Task details >>
Look through the data below and output, unchanged, every line from the one holding "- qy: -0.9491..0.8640" through the one holding "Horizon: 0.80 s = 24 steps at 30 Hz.", inclusive. Skip the pictures.

Stored data

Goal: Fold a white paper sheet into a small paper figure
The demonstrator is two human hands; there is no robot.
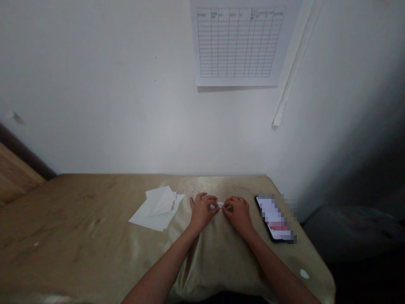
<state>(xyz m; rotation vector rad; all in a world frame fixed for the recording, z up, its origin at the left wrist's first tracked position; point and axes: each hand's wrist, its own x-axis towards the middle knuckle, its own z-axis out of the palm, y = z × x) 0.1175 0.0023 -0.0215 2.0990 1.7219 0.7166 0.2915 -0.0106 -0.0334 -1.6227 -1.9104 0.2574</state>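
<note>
- Grip, left hand (pixel 202 212): fingertips drawn together on the left end of a small white paper piece (pixel 220 204); the other fingers curl above the counter (pixel 79 236).
- Grip, right hand (pixel 238 212): fingertips pinched on the right end of the same piece, knuckles up, so that the two hands meet tip to tip.
- Small white paper piece: held between both hands, near the counter's far edge and somewhat right of its middle. Whether it touches the surface cannot be told, and its shape is too small to make out.
- Forearms (pixel 167 270): both bare, entering from the near edge and converging toward the hands.
- Stack of white sheets (pixel 158 207): lies flat on the counter just left of the left hand, apart from it, with the sheets fanned and unevenly overlapped.
- Phone (pixel 274 218): lies flat just right of the right hand, screen up and lit, its long side angled toward the near right corner.
- Counter: surface shiny tan, creased near the forearms.
- Wall (pixel 110 105): plain white, rising directly behind the counter's far edge.
- Ruled chart (pixel 238 42): a printed grid sheet fixed high on the wall, above and slightly right of the hands.
- White strip (pixel 292 71): runs slantwise down the wall, right of the chart.
</note>
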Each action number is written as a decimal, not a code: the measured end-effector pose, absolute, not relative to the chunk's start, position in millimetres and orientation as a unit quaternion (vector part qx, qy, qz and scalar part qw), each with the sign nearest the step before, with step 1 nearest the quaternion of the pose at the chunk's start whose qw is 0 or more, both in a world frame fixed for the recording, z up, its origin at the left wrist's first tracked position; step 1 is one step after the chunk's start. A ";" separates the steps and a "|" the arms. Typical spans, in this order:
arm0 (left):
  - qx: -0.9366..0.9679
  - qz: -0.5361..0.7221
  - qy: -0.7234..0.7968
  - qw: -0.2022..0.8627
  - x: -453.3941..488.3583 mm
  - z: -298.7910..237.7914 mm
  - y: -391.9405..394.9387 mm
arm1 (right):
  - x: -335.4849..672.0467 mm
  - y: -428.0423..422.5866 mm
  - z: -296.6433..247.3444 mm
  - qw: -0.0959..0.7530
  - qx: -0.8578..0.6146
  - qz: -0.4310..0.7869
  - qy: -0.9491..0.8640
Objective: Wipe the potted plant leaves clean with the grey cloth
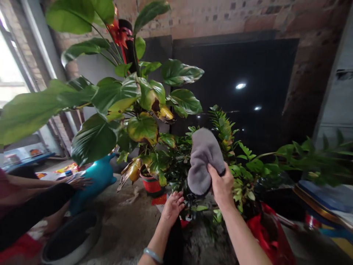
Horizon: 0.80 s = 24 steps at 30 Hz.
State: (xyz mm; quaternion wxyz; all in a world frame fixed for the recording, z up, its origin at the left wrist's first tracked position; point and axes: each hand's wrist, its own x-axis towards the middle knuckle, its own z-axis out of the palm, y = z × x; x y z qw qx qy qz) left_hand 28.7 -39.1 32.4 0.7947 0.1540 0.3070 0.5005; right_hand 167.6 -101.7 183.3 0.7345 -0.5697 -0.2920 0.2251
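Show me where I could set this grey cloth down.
Your best bet looks like the floor between the basin and your left hand; a pale scrap lies at its far side, near the red pot. Foliage crowds the middle; a red bag and stacked items crowd the right.

That grey fabric piece [202, 152], soft-napped and sole-shaped with a dark edge, is up in the air from where I stand, pinched along one side in the right hand [223, 184], tilted and creased near the thumb.
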 end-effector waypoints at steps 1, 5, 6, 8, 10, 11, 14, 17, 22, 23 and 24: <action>0.130 0.517 0.320 0.783 28.1 33.7 -36.7 | 164.8 -98.6 176.3 0.726 -0.567 0.269 -0.281; 0.038 0.569 0.369 0.734 28.5 36.2 -20.5 | 144.1 -122.8 118.7 0.664 -0.567 0.405 -0.271; 0.024 0.578 0.372 0.726 28.3 37.1 -15.7 | 141.5 -135.2 107.5 0.648 -0.569 0.425 -0.275; 0.026 0.588 0.360 0.724 27.2 39.3 -7.4 | 144.4 -157.6 101.7 0.632 -0.588 0.414 -0.290; 0.057 0.594 0.333 0.730 26.0 42.0 -2.1 | 156.0 -166.8 120.6 0.647 -0.611 0.339 -0.304; 0.074 0.594 0.319 0.734 25.9 43.3 -0.7 | 163.0 -164.2 136.6 0.666 -0.615 0.286 -0.311; 0.096 0.591 0.302 0.742 28.6 46.0 -0.1 | 177.0 -130.8 184.0 0.713 -0.588 0.169 -0.343; 0.100 0.584 0.315 0.741 31.8 43.2 -3.8 | 168.4 -89.3 191.4 0.682 -0.576 0.216 -0.396; 0.164 0.600 0.314 0.717 26.2 24.9 -15.3 | 137.6 -104.8 138.4 0.574 -0.603 0.332 -0.443; 0.173 0.603 0.312 0.714 24.9 21.9 -16.0 | 137.2 -118.5 134.5 0.560 -0.606 0.344 -0.448; 0.175 0.595 0.311 0.720 24.2 20.0 -15.5 | 139.4 -131.7 136.0 0.552 -0.606 0.353 -0.452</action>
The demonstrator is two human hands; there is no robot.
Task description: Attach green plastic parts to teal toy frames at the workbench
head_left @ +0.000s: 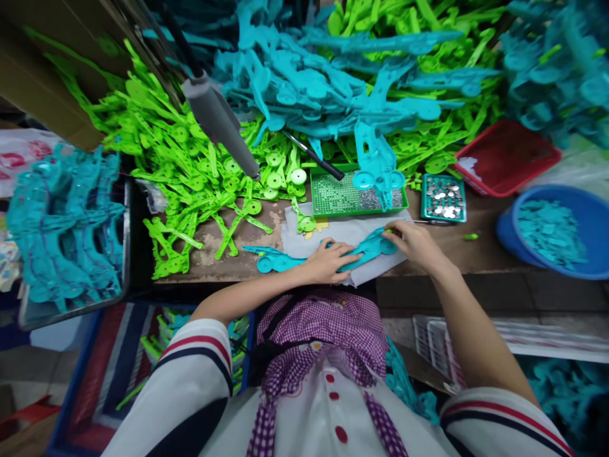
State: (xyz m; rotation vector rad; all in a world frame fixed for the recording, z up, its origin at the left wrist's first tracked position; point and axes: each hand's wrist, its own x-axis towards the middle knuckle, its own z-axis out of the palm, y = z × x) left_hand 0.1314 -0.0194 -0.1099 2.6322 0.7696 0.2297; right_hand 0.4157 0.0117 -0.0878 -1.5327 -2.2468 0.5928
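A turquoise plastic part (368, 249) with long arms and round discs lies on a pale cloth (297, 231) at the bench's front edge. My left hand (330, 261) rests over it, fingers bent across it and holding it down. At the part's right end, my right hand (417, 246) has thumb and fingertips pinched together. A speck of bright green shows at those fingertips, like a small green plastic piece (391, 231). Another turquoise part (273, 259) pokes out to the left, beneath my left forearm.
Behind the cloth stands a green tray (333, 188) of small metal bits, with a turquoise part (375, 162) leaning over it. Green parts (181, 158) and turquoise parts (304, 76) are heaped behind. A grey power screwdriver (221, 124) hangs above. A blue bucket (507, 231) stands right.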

Exercise result >>
  - qy: -0.9491..0.8640
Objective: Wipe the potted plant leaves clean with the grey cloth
Horizon: 0.80 s = 24 steps at 30 Hz.

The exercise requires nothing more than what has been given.